**DIRECTIONS FOR THIS TASK:** Set down each line of the data below exactly.
_ _ _ _ _ _ _
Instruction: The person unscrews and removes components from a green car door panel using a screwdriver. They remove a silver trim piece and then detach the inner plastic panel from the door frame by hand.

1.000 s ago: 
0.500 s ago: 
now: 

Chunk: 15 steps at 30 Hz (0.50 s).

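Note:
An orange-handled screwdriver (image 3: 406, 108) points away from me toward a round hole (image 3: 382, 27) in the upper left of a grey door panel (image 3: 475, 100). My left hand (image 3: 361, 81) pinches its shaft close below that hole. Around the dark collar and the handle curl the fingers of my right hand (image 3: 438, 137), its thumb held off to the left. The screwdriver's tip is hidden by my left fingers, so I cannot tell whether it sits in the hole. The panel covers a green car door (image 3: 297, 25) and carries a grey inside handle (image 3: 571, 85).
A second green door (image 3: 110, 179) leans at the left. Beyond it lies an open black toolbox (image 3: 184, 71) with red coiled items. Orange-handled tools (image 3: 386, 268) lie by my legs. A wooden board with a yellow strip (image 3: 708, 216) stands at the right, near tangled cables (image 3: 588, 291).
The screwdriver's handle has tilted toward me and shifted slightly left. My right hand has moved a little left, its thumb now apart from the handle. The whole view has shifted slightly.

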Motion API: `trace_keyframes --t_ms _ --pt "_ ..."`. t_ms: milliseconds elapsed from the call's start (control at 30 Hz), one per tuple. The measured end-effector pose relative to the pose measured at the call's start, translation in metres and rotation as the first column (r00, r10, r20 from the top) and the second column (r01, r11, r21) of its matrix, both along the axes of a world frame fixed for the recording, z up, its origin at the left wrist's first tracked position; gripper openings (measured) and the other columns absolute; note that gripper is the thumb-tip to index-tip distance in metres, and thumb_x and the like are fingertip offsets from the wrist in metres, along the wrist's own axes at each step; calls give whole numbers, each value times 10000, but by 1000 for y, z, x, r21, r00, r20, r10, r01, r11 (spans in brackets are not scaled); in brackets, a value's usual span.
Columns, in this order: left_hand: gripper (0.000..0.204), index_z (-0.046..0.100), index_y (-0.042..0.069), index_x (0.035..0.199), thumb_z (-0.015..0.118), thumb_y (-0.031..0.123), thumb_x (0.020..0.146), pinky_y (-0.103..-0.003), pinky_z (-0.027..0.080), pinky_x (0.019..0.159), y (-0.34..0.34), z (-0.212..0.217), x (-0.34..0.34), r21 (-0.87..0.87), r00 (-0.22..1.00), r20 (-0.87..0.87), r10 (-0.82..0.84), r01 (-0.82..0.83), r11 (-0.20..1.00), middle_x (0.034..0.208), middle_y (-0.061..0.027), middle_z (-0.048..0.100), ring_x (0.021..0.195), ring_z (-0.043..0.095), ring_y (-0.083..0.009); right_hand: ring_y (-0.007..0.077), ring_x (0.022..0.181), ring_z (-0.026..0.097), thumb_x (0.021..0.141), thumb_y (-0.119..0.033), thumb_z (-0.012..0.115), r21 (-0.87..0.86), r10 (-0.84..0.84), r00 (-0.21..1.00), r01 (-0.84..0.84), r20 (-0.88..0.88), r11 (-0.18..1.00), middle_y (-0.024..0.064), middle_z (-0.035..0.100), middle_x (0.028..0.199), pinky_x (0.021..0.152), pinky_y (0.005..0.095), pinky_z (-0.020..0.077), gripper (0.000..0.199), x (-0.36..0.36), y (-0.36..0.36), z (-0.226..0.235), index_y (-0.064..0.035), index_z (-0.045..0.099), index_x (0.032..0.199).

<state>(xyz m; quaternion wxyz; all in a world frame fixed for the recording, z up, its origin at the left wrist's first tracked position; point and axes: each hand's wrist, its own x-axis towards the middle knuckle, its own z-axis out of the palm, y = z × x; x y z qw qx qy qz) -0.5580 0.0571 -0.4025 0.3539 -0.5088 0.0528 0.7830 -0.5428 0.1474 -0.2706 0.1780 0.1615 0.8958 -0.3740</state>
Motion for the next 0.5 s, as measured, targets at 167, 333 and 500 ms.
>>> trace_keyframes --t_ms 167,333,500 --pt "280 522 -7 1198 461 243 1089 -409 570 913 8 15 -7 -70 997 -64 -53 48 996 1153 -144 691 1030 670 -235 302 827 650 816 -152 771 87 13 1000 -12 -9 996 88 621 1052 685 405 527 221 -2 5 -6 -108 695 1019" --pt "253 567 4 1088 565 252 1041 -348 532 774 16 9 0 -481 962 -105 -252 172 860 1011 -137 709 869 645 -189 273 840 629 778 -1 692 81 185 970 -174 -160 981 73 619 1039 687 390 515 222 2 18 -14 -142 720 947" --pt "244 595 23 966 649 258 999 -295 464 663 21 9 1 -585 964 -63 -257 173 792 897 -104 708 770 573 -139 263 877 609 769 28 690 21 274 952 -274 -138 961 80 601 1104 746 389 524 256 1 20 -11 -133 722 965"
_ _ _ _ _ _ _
**YOUR SOLUTION:**
Instruction: The person unscrews and removes components from a green car door panel using a screwdriver. They remove a silver trim piece and then detach the inner plastic panel from the door frame by hand.

1.000 s ago: 
0.500 s ago: 
now: 

Chunk: 15 steps at 30 Hz (0.50 s).

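Note:
An orange-handled screwdriver (image 3: 406, 108) points away from me toward a round hole (image 3: 382, 27) in the upper left of a grey door panel (image 3: 475, 100). My left hand (image 3: 361, 81) pinches its shaft close below that hole. Around the dark collar and the handle curl the fingers of my right hand (image 3: 438, 137), its thumb held off to the left. The screwdriver's tip is hidden by my left fingers, so I cannot tell whether it sits in the hole. The panel covers a green car door (image 3: 297, 25) and carries a grey inside handle (image 3: 571, 85).
A second green door (image 3: 110, 179) leans at the left. Beyond it lies an open black toolbox (image 3: 184, 71) with red coiled items. Orange-handled tools (image 3: 386, 268) lie by my legs. A wooden board with a yellow strip (image 3: 708, 216) stands at the right, near tangled cables (image 3: 588, 291).
The screwdriver's handle has tilted toward me and shifted slightly left. My right hand has moved a little left, its thumb now apart from the handle. The whole view has shifted slightly.
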
Motion API: `trace_keyframes --t_ms _ --pt "_ ..."`. t_ms: milliseconds elapsed from the call's start (control at 30 Hz), one per tuple. The measured end-effector pose relative to the pose measured at the call's start, translation in metres and rotation as the first column (r00, r10, r20 from the top) and the second column (r01, r11, r21) of its matrix, both along the axes of a world frame fixed for the recording, z up, its origin at the left wrist's first tracked position; gripper openings (measured) and the other columns absolute; note that gripper is the thumb-tip to index-tip distance in metres, and thumb_x and the like are fingertip offsets from the wrist in metres, along the wrist's own axes at each step; calls give whole numbers, each value times 10000, but by 1000 for y, z, x, r21, r00, r20, r10, r01, r11 (spans in brackets are not scaled); in brackets, a value's usual span.
Columns, in this order: left_hand: gripper (0.000..0.204), index_z (-0.046..0.100), index_y (-0.042..0.069), index_x (0.035..0.199), thumb_z (-0.015..0.118), thumb_y (-0.031..0.123), thumb_x (0.020..0.146), pinky_y (-0.103..-0.003), pinky_z (-0.027..0.080), pinky_x (0.019..0.159), y (-0.34..0.34), z (-0.212..0.217), x (-0.34..0.34), r21 (-0.87..0.87), r00 (-0.22..1.00), r20 (-0.87..0.87), r10 (-0.82..0.84), r01 (-0.82..0.83), r11 (-0.20..1.00), middle_x (0.034..0.208), middle_y (-0.061..0.027), middle_z (-0.048..0.100), ring_x (0.021..0.195), ring_z (-0.043..0.095), ring_y (-0.083..0.009); right_hand: ring_y (-0.007..0.077), ring_x (0.022..0.181), ring_z (-0.026..0.097), thumb_x (0.021..0.141), thumb_y (-0.119..0.033), thumb_z (-0.012..0.115), r21 (-0.87..0.86), r10 (-0.84..0.84), r00 (-0.21..1.00), r01 (-0.84..0.84), r20 (-0.88..0.88), r11 (-0.18..1.00), middle_y (-0.024..0.064), middle_z (-0.035..0.100), middle_x (0.028..0.199), pinky_x (0.021..0.152), pinky_y (0.005..0.095), pinky_z (-0.020..0.077), gripper (0.000..0.199), x (-0.36..0.36), y (-0.36..0.36), z (-0.226..0.235), index_y (-0.064..0.035), index_z (-0.045..0.099), index_x (0.032..0.199).

<state>(xyz m; quaternion wxyz; all in a world frame fixed for the recording, z up, its origin at the left wrist's first tracked position; point and axes: each hand's wrist, its own x-axis towards the middle knuckle, its own z-axis out of the palm, y = z × x; x y z qw qx qy qz) -0.5580 0.0571 -0.4025 0.3539 -0.5088 0.0528 0.7830 -0.5428 0.1474 -0.2706 0.1780 0.1615 0.8958 -0.3740</state>
Motion for the next 0.5 s, as measured, targets at 167, 333 and 500 ms.
>>> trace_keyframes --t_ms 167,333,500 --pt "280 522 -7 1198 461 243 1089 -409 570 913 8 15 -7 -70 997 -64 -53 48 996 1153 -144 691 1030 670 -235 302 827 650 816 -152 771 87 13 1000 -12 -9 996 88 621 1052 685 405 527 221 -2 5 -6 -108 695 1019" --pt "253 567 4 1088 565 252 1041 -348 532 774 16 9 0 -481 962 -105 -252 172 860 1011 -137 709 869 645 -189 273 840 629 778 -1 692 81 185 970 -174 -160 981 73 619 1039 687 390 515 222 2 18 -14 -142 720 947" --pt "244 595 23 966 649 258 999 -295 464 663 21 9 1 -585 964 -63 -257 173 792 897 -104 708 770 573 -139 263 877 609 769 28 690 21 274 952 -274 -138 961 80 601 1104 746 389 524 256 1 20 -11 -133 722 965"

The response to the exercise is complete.